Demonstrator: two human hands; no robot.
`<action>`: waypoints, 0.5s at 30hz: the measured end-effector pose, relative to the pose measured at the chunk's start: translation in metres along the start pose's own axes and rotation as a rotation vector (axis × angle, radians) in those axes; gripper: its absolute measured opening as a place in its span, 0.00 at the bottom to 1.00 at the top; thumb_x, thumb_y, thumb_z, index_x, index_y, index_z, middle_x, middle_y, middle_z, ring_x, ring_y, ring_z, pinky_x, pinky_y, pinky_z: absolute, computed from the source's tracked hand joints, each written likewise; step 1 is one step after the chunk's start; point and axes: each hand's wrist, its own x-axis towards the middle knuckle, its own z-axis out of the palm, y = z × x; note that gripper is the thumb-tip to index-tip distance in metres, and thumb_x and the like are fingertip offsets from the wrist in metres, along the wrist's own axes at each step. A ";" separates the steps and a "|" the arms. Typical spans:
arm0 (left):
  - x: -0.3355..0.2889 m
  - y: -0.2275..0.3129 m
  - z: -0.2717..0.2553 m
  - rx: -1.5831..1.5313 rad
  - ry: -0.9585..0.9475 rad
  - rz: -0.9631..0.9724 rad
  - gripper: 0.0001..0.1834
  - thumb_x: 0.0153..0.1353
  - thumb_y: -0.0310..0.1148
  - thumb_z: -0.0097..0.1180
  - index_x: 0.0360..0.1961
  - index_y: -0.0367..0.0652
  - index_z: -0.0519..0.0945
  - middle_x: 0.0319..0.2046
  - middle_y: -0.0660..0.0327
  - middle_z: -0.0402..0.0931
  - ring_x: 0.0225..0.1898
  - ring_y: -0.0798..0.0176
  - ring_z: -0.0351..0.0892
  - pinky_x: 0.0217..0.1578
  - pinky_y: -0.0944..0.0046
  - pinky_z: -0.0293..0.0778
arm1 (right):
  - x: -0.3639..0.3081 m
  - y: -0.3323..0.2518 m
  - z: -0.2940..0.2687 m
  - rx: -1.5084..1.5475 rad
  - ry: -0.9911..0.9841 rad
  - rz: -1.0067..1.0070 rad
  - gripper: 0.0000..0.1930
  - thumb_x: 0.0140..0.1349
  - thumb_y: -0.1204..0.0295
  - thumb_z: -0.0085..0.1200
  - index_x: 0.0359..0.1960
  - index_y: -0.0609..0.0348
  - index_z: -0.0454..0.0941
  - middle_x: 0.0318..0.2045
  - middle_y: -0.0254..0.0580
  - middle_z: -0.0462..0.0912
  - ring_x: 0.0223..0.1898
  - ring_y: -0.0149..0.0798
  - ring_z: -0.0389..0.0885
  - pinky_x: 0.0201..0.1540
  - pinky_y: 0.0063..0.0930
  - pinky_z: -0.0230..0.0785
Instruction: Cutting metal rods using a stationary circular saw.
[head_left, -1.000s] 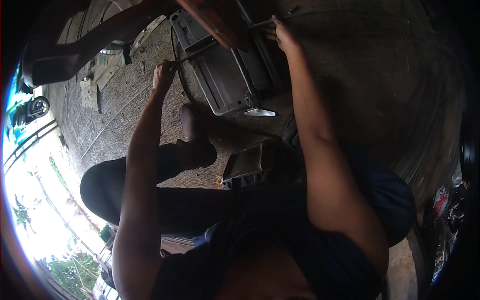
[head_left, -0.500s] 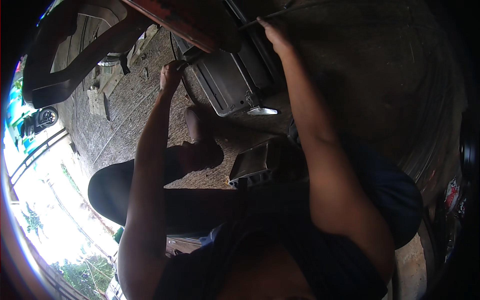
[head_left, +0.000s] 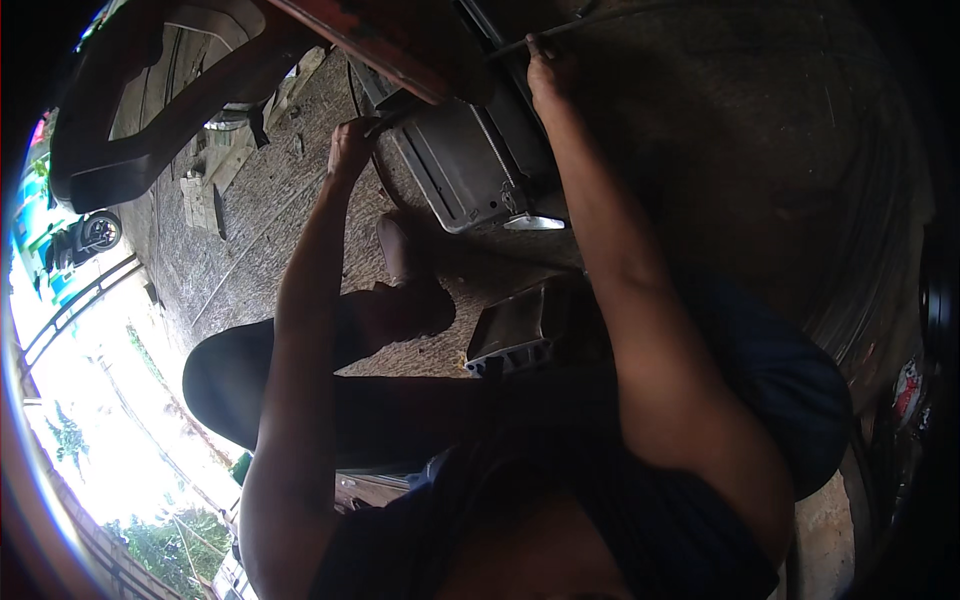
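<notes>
A dark metal machine base (head_left: pixel 445 165) stands on the floor ahead of me, with a threaded screw (head_left: pixel 497 145) and a pale metal plate (head_left: pixel 534 223) at its near end. Over it hangs a reddish, worn metal part (head_left: pixel 375 45). My left hand (head_left: pixel 349 148) is closed on the end of a dark bar (head_left: pixel 392 112) at the base's left side. Beyond the base on the right, my right hand (head_left: pixel 551 78) is closed around a thin rod (head_left: pixel 625 14), one finger reaching up over it. The reddish part hides whether bar and rod are one piece.
A dark tray-like metal object (head_left: pixel 510 325) lies between my legs. Wood scraps (head_left: pixel 201 203) rest on the rough floor at left, below a dark frame (head_left: pixel 110 165). A motorcycle wheel (head_left: pixel 99 232) shows by the bright opening. Crumpled litter (head_left: pixel 907 390) lies far right.
My right hand has shifted slightly and curled its fingers more closely around the rod. My left hand keeps its hold. The whole view has drifted slightly.
</notes>
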 end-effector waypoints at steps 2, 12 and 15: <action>0.004 0.005 0.001 -0.026 0.016 0.048 0.11 0.54 0.32 0.59 0.39 0.43 0.83 0.36 0.51 0.81 0.40 0.49 0.81 0.41 0.58 0.75 | 0.005 0.003 -0.001 -0.018 0.034 0.009 0.16 0.53 0.64 0.65 0.36 0.64 0.80 0.33 0.41 0.82 0.37 0.35 0.78 0.44 0.33 0.68; -0.003 -0.004 -0.003 -0.028 0.030 0.029 0.09 0.53 0.33 0.60 0.35 0.43 0.83 0.33 0.53 0.81 0.37 0.49 0.81 0.37 0.57 0.76 | 0.018 0.020 0.004 -0.005 0.124 -0.053 0.15 0.54 0.64 0.64 0.35 0.65 0.80 0.35 0.43 0.82 0.39 0.34 0.76 0.45 0.33 0.68; 0.000 0.000 -0.002 -0.009 0.006 0.044 0.09 0.53 0.32 0.60 0.35 0.43 0.83 0.33 0.53 0.81 0.36 0.49 0.81 0.37 0.57 0.76 | 0.023 0.025 0.000 -0.059 0.139 -0.052 0.15 0.55 0.65 0.63 0.37 0.65 0.79 0.35 0.43 0.82 0.39 0.35 0.76 0.46 0.32 0.67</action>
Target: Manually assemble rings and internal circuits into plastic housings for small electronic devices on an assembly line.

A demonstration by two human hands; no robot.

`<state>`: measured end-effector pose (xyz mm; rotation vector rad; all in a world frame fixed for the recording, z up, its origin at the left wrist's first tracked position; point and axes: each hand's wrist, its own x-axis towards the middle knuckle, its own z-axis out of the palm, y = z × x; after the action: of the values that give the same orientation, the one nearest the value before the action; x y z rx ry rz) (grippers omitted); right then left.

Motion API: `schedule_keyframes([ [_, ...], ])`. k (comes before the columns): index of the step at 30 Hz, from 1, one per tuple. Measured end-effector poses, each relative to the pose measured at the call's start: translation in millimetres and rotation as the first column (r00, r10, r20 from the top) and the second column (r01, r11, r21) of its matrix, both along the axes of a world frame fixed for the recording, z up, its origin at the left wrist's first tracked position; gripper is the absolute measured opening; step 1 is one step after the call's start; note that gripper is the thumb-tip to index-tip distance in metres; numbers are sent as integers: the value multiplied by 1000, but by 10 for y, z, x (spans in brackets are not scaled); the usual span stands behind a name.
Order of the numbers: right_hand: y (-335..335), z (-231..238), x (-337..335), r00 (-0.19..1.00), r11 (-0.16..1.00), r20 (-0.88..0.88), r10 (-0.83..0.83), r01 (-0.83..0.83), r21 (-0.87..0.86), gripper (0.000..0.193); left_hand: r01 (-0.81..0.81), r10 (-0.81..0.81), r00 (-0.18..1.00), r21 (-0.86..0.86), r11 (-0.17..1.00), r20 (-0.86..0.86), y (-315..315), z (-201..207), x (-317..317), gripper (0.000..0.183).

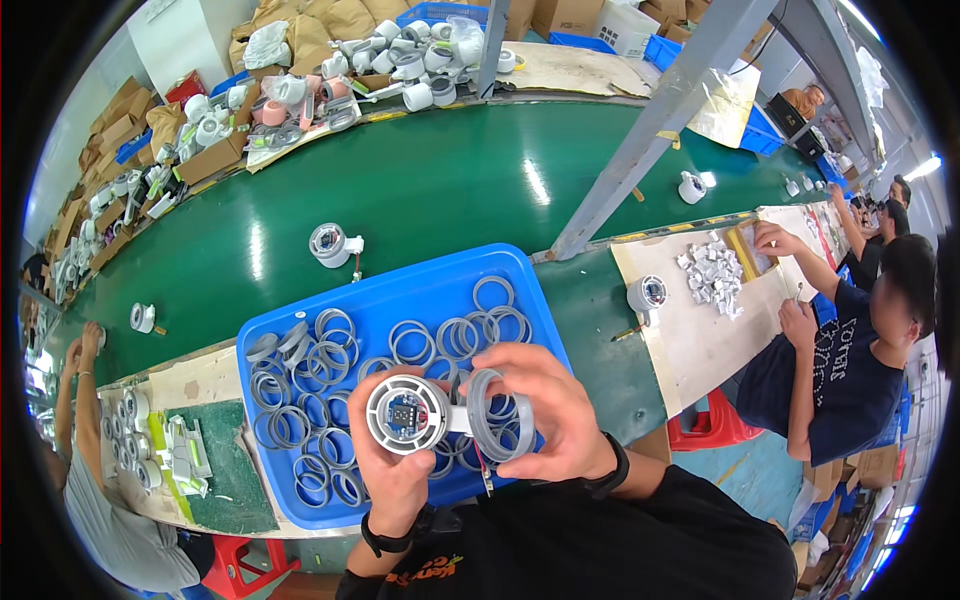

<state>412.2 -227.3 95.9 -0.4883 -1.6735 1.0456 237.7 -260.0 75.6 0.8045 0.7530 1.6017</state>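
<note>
- The person's left hand [396, 487] is closed around a white round housing [405, 415], thumb at its lower edge, with the open face and its blue circuit board turned up towards me.
- The right hand [562, 412] grips a grey ring [477, 402] by its edges, fingers curved over the top and thumb beneath.
- Housing and ring are side by side over the near part of a blue tray [420, 292], the ring at the end of the housing's short white neck [459, 419]; I can't tell whether the two touch.
- A thin reddish wire hangs below the ring.
- More grey rings [295, 337] lie loose in the tray, some overlapping, a few tilted on others.
- Both wrists wear black bands.
- Beyond the tray runs a green conveyor belt [450, 180], and a similar white unit [326, 243] sits on it just behind the tray's far edge.
- To the right, past a slanting grey post [655, 135], a heap of small white pieces [712, 277] lies on a pale board, near a co-worker in a dark shirt [850, 365].
- To the left, another co-worker in a grey shirt [120, 530] reaches towards the belt.
- Across the belt, white, grey and pink parts are piled up beside cardboard boxes.
</note>
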Motion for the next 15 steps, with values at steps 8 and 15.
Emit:
schedule_keyframes([
  [8, 14, 33, -36, 997, 995, 55, -59, 55, 79, 68, -5, 5, 1000, -6, 1000, 10, 8, 64, 57, 85],
  [15, -32, 21, -64, 998, 998, -5, -62, 63, 11, 65, -35, 35, 999, 11, 999, 18, -6, 15, 87, 87],
])
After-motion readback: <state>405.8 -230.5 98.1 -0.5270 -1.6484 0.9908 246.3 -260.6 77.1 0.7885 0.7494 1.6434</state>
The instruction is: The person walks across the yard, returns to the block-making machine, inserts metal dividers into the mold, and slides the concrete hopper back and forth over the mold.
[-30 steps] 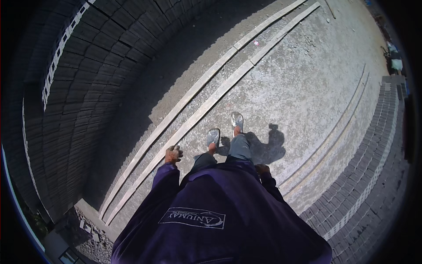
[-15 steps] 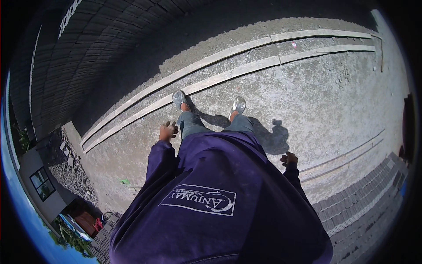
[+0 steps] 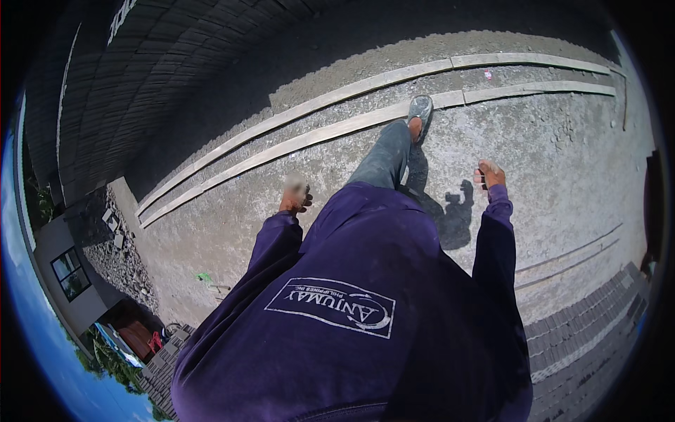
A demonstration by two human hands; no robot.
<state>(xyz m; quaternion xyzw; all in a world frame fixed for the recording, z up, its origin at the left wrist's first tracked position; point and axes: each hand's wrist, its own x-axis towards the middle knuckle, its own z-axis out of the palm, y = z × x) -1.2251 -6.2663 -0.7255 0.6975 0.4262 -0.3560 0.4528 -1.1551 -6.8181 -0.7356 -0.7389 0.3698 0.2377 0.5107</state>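
Observation:
My left hand hangs beside my left hip, its fingers loosely curled and a little apart. A pale blur covers part of it, and no held thing shows. Out to the right over the sunlit ground, my right hand has half-bent fingers with gaps between them and nothing visible in them. Both arms are in purple sleeves. One grey shoe is set down at the nearer long wooden board; my other foot is hidden below the purple shirt. Neither hand touches anything.
A second long board runs alongside the nearer one. Stacks of grey blocks rise at the far left, with more stacked blocks at the lower right. Rubble lies at left near a building with a window.
One foot has stepped forward and the other has gone out of sight under the shirt. My right hand has swung forward and up; my left hand has moved slightly right and up.

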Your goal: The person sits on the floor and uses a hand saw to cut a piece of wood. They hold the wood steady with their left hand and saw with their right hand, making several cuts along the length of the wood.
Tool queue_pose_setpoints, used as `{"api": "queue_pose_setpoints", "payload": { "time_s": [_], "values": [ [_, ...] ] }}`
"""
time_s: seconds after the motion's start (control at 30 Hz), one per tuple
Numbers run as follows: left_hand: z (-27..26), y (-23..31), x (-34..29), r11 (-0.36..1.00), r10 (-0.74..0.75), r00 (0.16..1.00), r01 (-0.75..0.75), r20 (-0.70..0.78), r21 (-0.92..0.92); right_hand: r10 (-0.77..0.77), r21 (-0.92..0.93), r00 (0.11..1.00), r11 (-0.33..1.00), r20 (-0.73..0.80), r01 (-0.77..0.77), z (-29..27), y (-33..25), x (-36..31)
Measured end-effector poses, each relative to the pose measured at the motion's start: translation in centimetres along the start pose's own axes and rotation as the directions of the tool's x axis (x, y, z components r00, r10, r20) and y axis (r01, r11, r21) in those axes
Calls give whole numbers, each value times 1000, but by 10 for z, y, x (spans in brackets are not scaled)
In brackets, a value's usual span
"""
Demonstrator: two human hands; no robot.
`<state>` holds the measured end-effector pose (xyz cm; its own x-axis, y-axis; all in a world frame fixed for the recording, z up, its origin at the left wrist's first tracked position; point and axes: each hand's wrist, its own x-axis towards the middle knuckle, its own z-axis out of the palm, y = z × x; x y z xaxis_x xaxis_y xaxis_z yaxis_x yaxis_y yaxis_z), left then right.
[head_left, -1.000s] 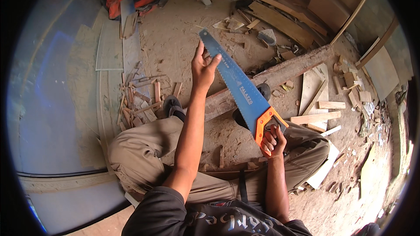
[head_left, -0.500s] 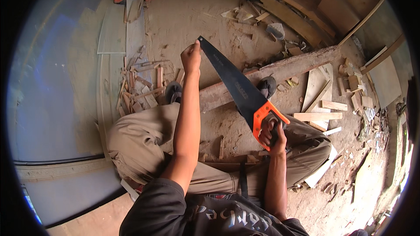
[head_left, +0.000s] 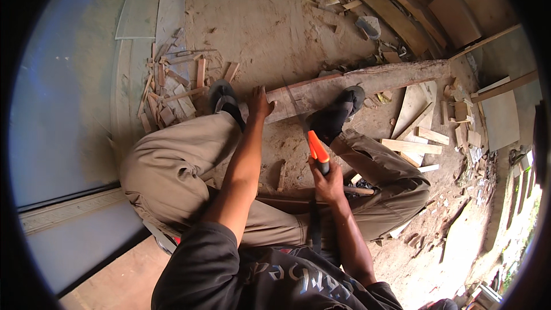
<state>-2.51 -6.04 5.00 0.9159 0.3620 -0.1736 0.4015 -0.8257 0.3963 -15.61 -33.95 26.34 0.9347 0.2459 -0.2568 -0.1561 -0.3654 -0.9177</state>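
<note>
A long rough wooden plank (head_left: pixel 402 74) lies across the ground in front of me. My left hand (head_left: pixel 261 103) rests on its left part, fingers reaching toward the far edge and thumb spread to the side. Closed around the black and orange handle of a handsaw (head_left: pixel 317 144) is my right hand (head_left: pixel 327 182). The saw's dark blade is seen nearly edge-on, a thin line running over the plank; whether its teeth touch the wood I cannot tell. My right shoe (head_left: pixel 346 103) is on the plank, while my left shoe (head_left: pixel 221 95) stands by its left end.
Wood offcuts (head_left: pixel 166 95) lie piled at the left, beside a large bluish panel (head_left: pixel 63 109). More cut pieces (head_left: pixel 416 146) are scattered at the right. Boards (head_left: pixel 396 17) and a wooden cabinet-like frame (head_left: pixel 459 11) stand at the far right.
The handsaw has come down from being held up flat between both hands to the plank, its blade turned edge-on. My left hand has left the blade tip and moved down onto the plank.
</note>
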Motion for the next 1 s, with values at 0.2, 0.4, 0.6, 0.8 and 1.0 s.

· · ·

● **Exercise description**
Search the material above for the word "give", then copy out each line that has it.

● **Result for this exercise**
`<state>`: measured end-effector pose (xyz mm; rotation vector rad; all in a world frame fixed for the recording, z up, its origin at the left wrist's first tracked position; point and axes: each hand's wrist, its own x-axis towards the middle knuckle, its own z-axis out of the palm, y = z × x; after the action: of the values that give the same orientation, the one nearest the value before the action; x y z rx ry rz) (grippers omitted); right then left.
Calls give whole numbers, each value times 1000, but by 10 for z, y, x (spans in brackets are not scaled)

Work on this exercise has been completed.